- **TASK BRIEF**
Leave the pictures behind and reproduce every line of the listing exactly.

- **DATA**
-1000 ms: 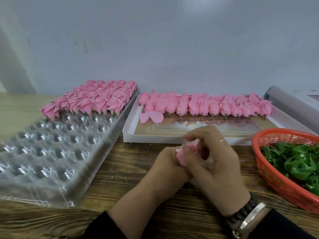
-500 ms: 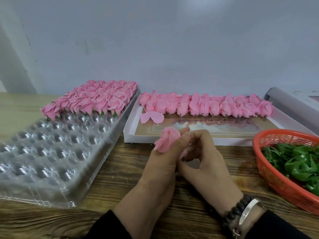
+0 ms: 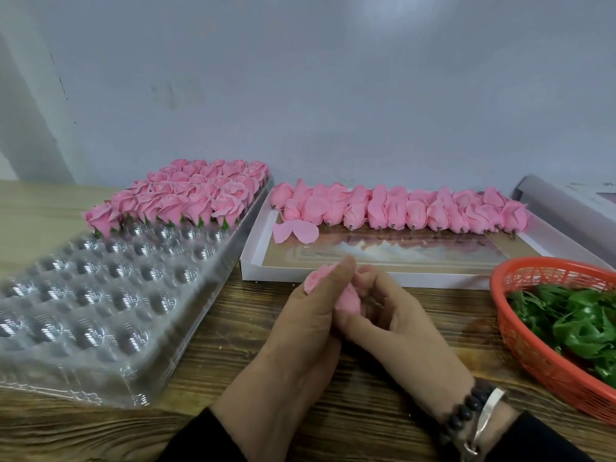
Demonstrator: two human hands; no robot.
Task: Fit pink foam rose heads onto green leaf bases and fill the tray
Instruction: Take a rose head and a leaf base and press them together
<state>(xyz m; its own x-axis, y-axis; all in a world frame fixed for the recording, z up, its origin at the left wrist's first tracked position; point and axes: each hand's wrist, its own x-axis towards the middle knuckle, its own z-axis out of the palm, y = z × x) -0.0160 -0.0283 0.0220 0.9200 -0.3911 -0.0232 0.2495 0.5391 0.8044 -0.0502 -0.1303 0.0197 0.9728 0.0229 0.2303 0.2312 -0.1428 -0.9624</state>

- **ANSWER SECTION**
-1000 ms: 
-500 ms: 
+0 ms: 
Demonstrator: two human hands; no robot.
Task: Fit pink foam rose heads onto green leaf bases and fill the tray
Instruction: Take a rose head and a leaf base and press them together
<state>(xyz m; its own x-axis, y-axis; all in a world frame fixed for the recording, z up, its origin at the left wrist's first tracked position; point and axes: each hand's wrist, its own x-axis towards the middle knuckle, its own z-axis out of the palm, y = z × x) -0.0160 -0.0283 0.0220 0.9200 -0.3911 -0.0232 0.2495 0.5391 0.8044 -0.0502 -0.1303 0.0197 0.9728 0.0229 0.2303 0.2312 -0.1428 -0.9624</state>

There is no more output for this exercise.